**TO DO**
Wherever a line in the records below contains "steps", copy that line.

**DATA EXTRACTS**

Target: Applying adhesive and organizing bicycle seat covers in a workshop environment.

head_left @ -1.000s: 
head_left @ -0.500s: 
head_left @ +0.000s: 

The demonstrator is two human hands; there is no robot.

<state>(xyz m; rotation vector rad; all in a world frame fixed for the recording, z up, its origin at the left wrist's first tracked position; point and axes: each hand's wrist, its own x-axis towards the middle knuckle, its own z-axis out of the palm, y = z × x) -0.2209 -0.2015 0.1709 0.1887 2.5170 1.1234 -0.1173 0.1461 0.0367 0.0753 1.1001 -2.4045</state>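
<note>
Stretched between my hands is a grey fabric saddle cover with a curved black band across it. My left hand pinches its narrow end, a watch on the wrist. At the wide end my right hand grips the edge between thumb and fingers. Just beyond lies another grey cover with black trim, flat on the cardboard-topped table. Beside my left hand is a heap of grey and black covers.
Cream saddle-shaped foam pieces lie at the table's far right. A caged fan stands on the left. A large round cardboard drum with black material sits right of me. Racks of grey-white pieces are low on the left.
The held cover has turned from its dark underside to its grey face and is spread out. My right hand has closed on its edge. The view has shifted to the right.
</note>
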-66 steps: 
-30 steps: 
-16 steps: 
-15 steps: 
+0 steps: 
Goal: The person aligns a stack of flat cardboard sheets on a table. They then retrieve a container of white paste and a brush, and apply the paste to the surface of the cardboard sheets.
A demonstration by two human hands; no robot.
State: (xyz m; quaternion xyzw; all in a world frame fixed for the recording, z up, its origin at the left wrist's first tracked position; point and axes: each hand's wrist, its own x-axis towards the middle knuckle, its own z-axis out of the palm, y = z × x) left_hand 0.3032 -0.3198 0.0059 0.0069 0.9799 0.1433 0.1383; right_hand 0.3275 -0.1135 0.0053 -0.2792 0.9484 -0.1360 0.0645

**YOUR RESPONSE**
-66 steps: 
-30 steps: 
-16 steps: 
-15 steps: 
+0 steps: 

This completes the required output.